Tuesday, August 18th 2020
Raja Koduri Previews "PetaFLOPs Scale" 4-Tile Intel Xe HP GPU
Raja Koduri, Intel's chief architect and senior vice president of Intel's discrete graphics division, has today held a talk at HotChips 32, the latest online conference of 2020, that shows off the latest architectural advancements in the semiconductor industry. So Intel has prepared two talks, one about Ice Lake-SP server CPUs and one about Intel's efforts in the upcoming graphics card launch. So what has Intel been working on the whole time?

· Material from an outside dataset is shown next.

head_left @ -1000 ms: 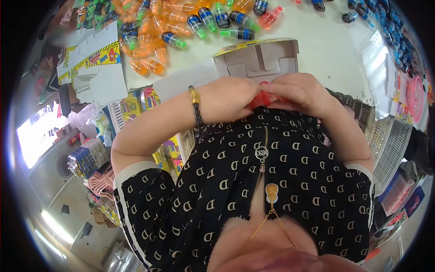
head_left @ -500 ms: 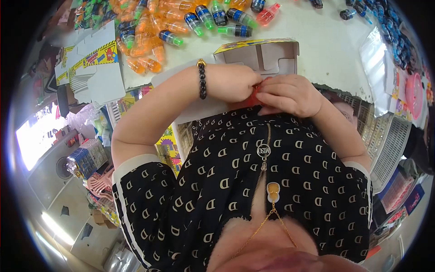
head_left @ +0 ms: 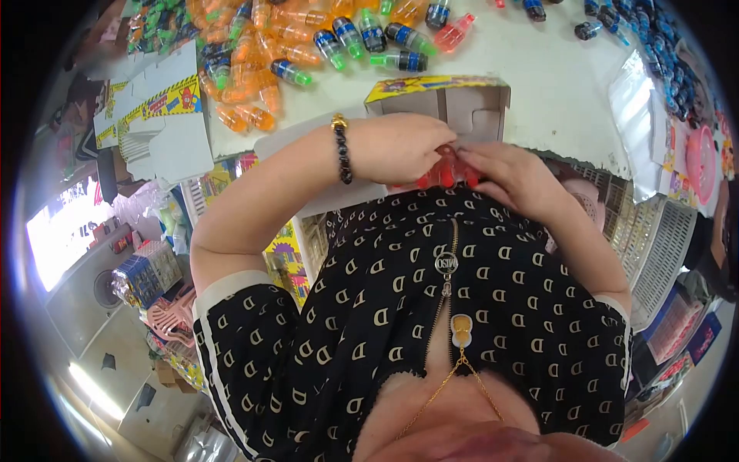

Raja Koduri took over the talk and has benchmarked the upcoming GPU and recorded how much raw power the GPUs posses, possibly counting in PetaFLOPs.
When Mr. Koduri got to talk, he pulled the 4-tile Xe HP GPU out of his pocket and showed for the first time how the chip looks. And it is one big chip. Featuring 4 tiles, the GPU represents Intel's fastest and biggest variant of Xe HP GPUs. The benchmark Intel ran was made to show off scaling on the Xe architecture and how the increase in the number of tiles results in a scalable increase in performance. Running on a single tile, the GPU managed to develop the performance of 10588 GFLOPs or around 10.588 TeraFLOPs. When there are two tiles, the performance scales almost perfectly at 21161 GFLOPS (21.161 TeraFLOPs) for 1.999X improvement. At four tiles the GPU achieves 3.993 times scaling and scores 41908 GFLOPs resulting in 41.908 TeraFLOPS, all measured in single-precision FP32.Mr. Koduri has mentioned that the 4-tile chip is capable of "PetaFLOPs performance" which means that the GPU is going to be incredibly fast for tasks like machine learning and AI. Given that the GPU supports tensor cores if we calculate that it has 2048 compute units (EUs), capable of performing 128 operations per cycle (128 TOPs) and the fact that there are about 2 FMA (Fused Multiply-Add) units, that equals to about 524,288 FLOPs of AI power. This means that the GPU needs to be clocked at least at 2 GHz clock to achieve the PetaFLOP performance target, or have more than 128 TOPs of computing ability.
Source:
Tom's Hardware
When Mr. Koduri got to talk, he pulled the 4-tile Xe HP GPU out of his pocket and showed for the first time how the chip looks. And it is one big chip. Featuring 4 tiles, the GPU represents Intel's fastest and biggest variant of Xe HP GPUs. The benchmark Intel ran was made to show off scaling on the Xe architecture and how the increase in the number of tiles results in a scalable increase in performance. Running on a single tile, the GPU managed to develop the performance of 10588 GFLOPs or around 10.588 TeraFLOPs. When there are two tiles, the performance scales almost perfectly at 21161 GFLOPS (21.161 TeraFLOPs) for 1.999X improvement. At four tiles the GPU achieves 3.993 times scaling and scores 41908 GFLOPs resulting in 41.908 TeraFLOPS, all measured in single-precision FP32.Mr. Koduri has mentioned that the 4-tile chip is capable of "PetaFLOPs performance" which means that the GPU is going to be incredibly fast for tasks like machine learning and AI. Given that the GPU supports tensor cores if we calculate that it has 2048 compute units (EUs), capable of performing 128 operations per cycle (128 TOPs) and the fact that there are about 2 FMA (Fused Multiply-Add) units, that equals to about 524,288 FLOPs of AI power. This means that the GPU needs to be clocked at least at 2 GHz clock to achieve the PetaFLOP performance target, or have more than 128 TOPs of computing ability.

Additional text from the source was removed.